Opinión

La responsabilidad de los medios

Los medios de comunicación, tan vitales en una democracia, también juegan su rol en los procesos eleccionarios: auscultan la opinión ciudadana, profundizan en la conducta de la clase política y exponen a la ciudadanía sus propuestas; son, además, la mejor vitrina para el debate.

Obviamente, como el resto de los participantes en el proceso electoral, los medios de comunicación deben respetar las leyes establecidas y las directrices señaladas por el Tribunal Supremo Electoral (TSE); pero no solo eso, también tienen el compromiso de difundir esas reglas establecidas y también instar a que nadie se salga de lo que ellas señalan, a fin de garantizar una sana competencia en igualdad de condiciones y con plena transparencia, lo que redunda en legitimidad y credibilidad.
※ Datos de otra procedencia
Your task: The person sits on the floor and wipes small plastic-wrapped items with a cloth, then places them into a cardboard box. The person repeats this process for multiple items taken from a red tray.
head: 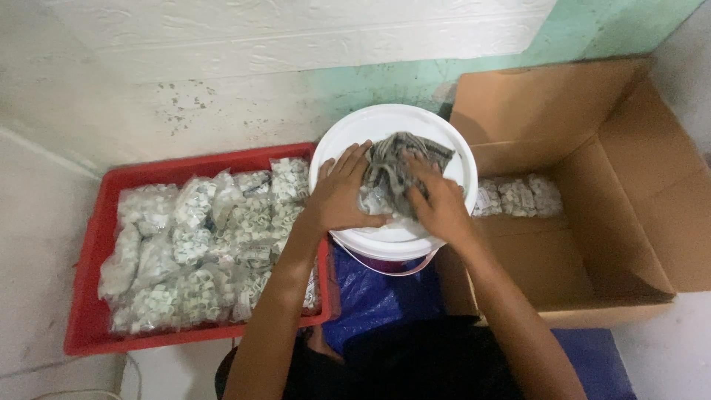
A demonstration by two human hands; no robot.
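while both hands press on a grey rag (404, 159) atop the white bucket lid (348, 137), a clear bag (378, 201) of small parts lies under it. the left hand (342, 194) lies flat, fingers spread; the right hand (437, 201) curls over the rag's right side. many bags fill the red tray (92, 311) at left; only a few sit in the box (629, 185) at right, so by the look of it most remain.

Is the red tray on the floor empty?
No, the red tray is filled with clear plastic bags of small white parts.
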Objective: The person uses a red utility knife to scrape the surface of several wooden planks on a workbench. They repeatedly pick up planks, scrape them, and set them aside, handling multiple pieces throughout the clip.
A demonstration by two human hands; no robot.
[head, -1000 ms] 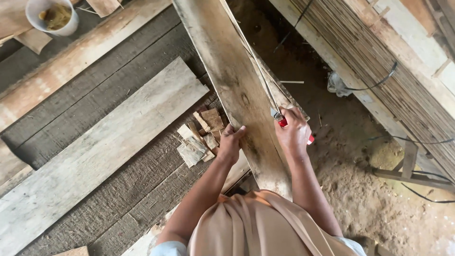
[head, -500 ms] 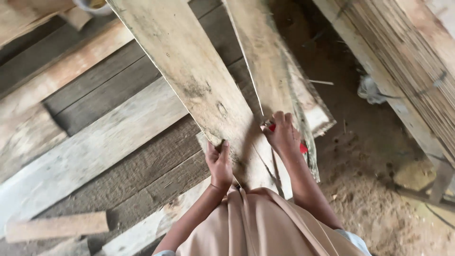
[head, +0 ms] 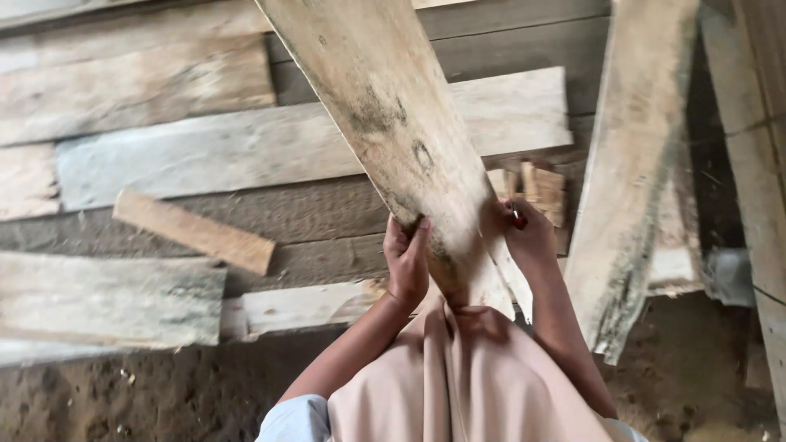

En ese sentido, ya el TSE ha dejado claramente establecido la estricta prohibición de que el próximo domingo se difundan resultados de encuestas a boca de urna antes de las siete de la noche, las que también solo podrán hacer las empresas previamente autorizadas por ese mismo organismo.

Los medios de comunicación tenemos una extraordinaria responsabilidad cívica y debemos contribuir a la democracia, aportando lo que nos corresponde para que el proceso electoral, las votaciones mismas, la divulgación de resultados y hasta la celebración de los ganadores se realicen en un clima de plena transparencia, honestidad, tranquilidad y respeto.

Debemos admitir que la competencia electoral genera presiones y emociones, por lo que la tarea misma de informar y de emitir opinión debe ser incluso más cuidadosa que lo normal, evitando caer en trampas o en intereses sectarios o ideológicos que conllevan componentes de alta volatilidad.

No divulgar resultados más que en los tiempos y las formas fijados por el TSE, llamar a la paz y la no violencia, orientar a los electores son, entre otras, obligaciones ineludibles de los medios de comunicación.

La cuestión es contribuir al fortalecimiento de la democracia, al incremento de la cultura política del hondureño, al respeto de las ideas y, fundamentalmente, a hacer del proceso electoral no un fin sino solo un medio para que la mayoría del pueblo hondureño elija a los gobernantes que crea pueden sacar al país del atolladero en que hoy se encuentra.